## Try it
Everything in the data should be repeated exactly, save for the images.

## Provided information

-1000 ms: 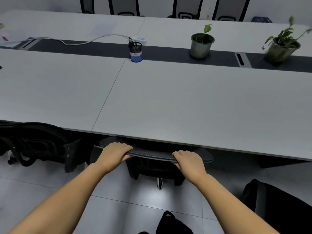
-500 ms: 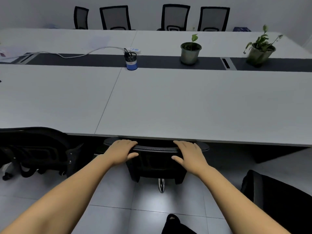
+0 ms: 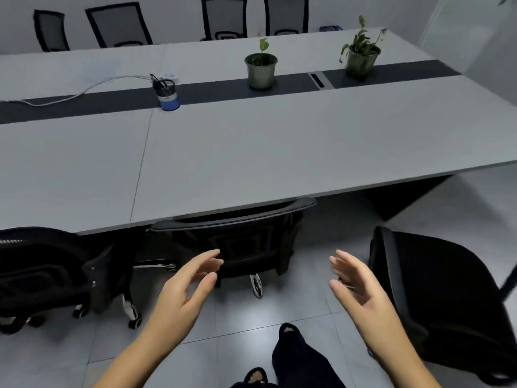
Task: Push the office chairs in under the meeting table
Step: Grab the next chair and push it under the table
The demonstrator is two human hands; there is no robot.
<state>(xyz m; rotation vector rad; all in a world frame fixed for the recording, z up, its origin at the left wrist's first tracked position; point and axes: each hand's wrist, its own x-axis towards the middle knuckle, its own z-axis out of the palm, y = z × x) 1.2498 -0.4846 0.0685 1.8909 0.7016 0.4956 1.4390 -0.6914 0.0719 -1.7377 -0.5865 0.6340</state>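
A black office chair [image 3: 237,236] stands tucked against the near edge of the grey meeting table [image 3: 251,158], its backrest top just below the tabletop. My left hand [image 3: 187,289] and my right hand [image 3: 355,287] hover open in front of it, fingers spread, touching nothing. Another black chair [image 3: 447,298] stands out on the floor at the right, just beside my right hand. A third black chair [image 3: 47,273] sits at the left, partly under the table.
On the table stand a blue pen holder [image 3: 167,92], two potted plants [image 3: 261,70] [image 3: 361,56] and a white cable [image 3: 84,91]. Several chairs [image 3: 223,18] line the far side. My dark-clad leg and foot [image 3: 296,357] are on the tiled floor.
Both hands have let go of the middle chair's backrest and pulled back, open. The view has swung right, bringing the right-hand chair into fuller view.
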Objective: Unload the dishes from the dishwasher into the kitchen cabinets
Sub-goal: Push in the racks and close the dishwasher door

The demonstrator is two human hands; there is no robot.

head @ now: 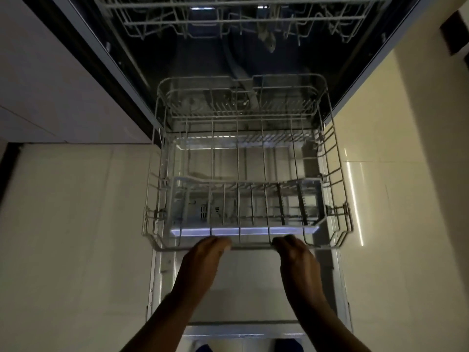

## Worked solution
-1000 ms: 
-500 ms: 
+0 ms: 
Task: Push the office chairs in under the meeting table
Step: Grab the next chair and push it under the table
The demonstrator is two human hands; there is no robot.
<state>(xyz m; rotation vector rad; all in a world frame fixed for the recording, z up, its origin at the left wrist's first tracked position; point and axes: each hand's wrist, its own x-axis towards the middle knuckle, its own z-axis out of the palm, y = z × x) 1.2498 -0.4846 0.0685 1.8909 0.7016 0.4956 1.4390 -0.6914 0.0719 -1.7377 -0.5865 0.6340</state>
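A black office chair [image 3: 237,236] stands tucked against the near edge of the grey meeting table [image 3: 251,158], its backrest top just below the tabletop. My left hand [image 3: 187,289] and my right hand [image 3: 355,287] hover open in front of it, fingers spread, touching nothing. Another black chair [image 3: 447,298] stands out on the floor at the right, just beside my right hand. A third black chair [image 3: 47,273] sits at the left, partly under the table.
On the table stand a blue pen holder [image 3: 167,92], two potted plants [image 3: 261,70] [image 3: 361,56] and a white cable [image 3: 84,91]. Several chairs [image 3: 223,18] line the far side. My dark-clad leg and foot [image 3: 296,357] are on the tiled floor.
Both hands have let go of the middle chair's backrest and pulled back, open. The view has swung right, bringing the right-hand chair into fuller view.
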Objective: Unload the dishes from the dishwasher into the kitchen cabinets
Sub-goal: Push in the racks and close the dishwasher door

The demonstrator is two human hands; there is no robot.

head @ now: 

There is nothing further to the answer.